Muss ich um diese Logdaten abzusetzen noch Änderungen am Tomcat machen?

Gruss

Robb


----------



## FArt (23. Okt 2008)

Du willst mit mehreren Tomcats in ein Logfile schreiben?

Mach das nicht, das ist Quatsch.

Dafür gibt es z.B. den SocketAppender.


----------



## maki (23. Okt 2008)

Wie kommst du darauf dass der Filepapender auf Netzlaufwerke schreiben kann?

Mounte/mappe doch das Netzlaufwerk auf ein lokales Verzeichniss/Laufwerk, je nachdem was als OS im einsatz (Linux/Windows) ist.


----------



## robb (23. Okt 2008)

> Du willst mit mehreren Tomcats in ein Logfile schreiben?



Nein ich habe nur einen Tomcat und auf dem möchte ich in einem Verzeichnis Log Dateien speichern.
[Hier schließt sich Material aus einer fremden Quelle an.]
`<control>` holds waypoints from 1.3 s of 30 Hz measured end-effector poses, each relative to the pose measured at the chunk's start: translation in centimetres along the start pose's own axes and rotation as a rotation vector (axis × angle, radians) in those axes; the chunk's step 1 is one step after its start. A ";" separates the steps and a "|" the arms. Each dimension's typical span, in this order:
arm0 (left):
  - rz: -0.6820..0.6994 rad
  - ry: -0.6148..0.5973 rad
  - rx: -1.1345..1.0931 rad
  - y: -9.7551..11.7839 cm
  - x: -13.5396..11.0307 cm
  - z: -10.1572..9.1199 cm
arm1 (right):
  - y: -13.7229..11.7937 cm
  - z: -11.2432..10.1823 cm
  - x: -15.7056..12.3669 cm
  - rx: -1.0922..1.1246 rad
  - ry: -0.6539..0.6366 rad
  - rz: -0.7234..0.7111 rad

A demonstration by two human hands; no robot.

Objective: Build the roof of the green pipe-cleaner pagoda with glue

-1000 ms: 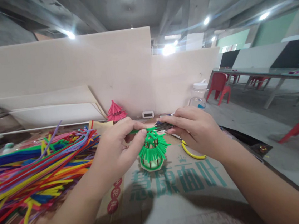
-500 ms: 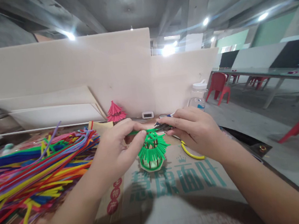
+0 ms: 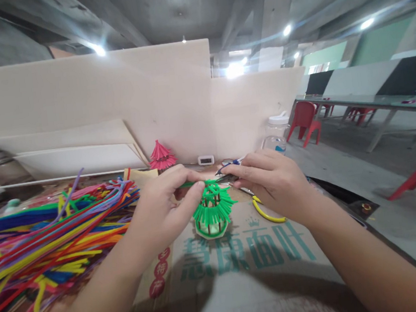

Nur sollen diese Logs nicht nur von dem Rechner beschrieben werden können wo der Server auch läuft sondern von allen Rechnern im Netzwerk.

Das mit dem Mapping ist natürlich ne gute Möglichkeit, werde ich mir mal genauer ansehen in wieweit ich das hier realisieren kann.


----------



## maki (23. Okt 2008)

>> Das mit dem Mapping ist natürlich ne gute Möglichkeit, werde ich mir mal genauer ansehen in wieweit ich das hier realisieren kann.

Farts Vorschlag mit den speziellen Appendern scheint mir einfacher & besser umzusetzen zu sein.


----------



## robb (23. Okt 2008)

Hmm, unter den Umständen müsste es doch definitiv reichen, wenn ich die Module die lokal laufen mit den log4j Einstellungen beibehalten und auf anderen Rechnern einen SocketAppender definiere wenn ich mich nicht irre. 

Aber ich bin da noch nicht wirklich mit vertraut mit dem Appender muss ich mal weiter recherchieren. Vielen Dank schonmal für die Denkanstösse.


----------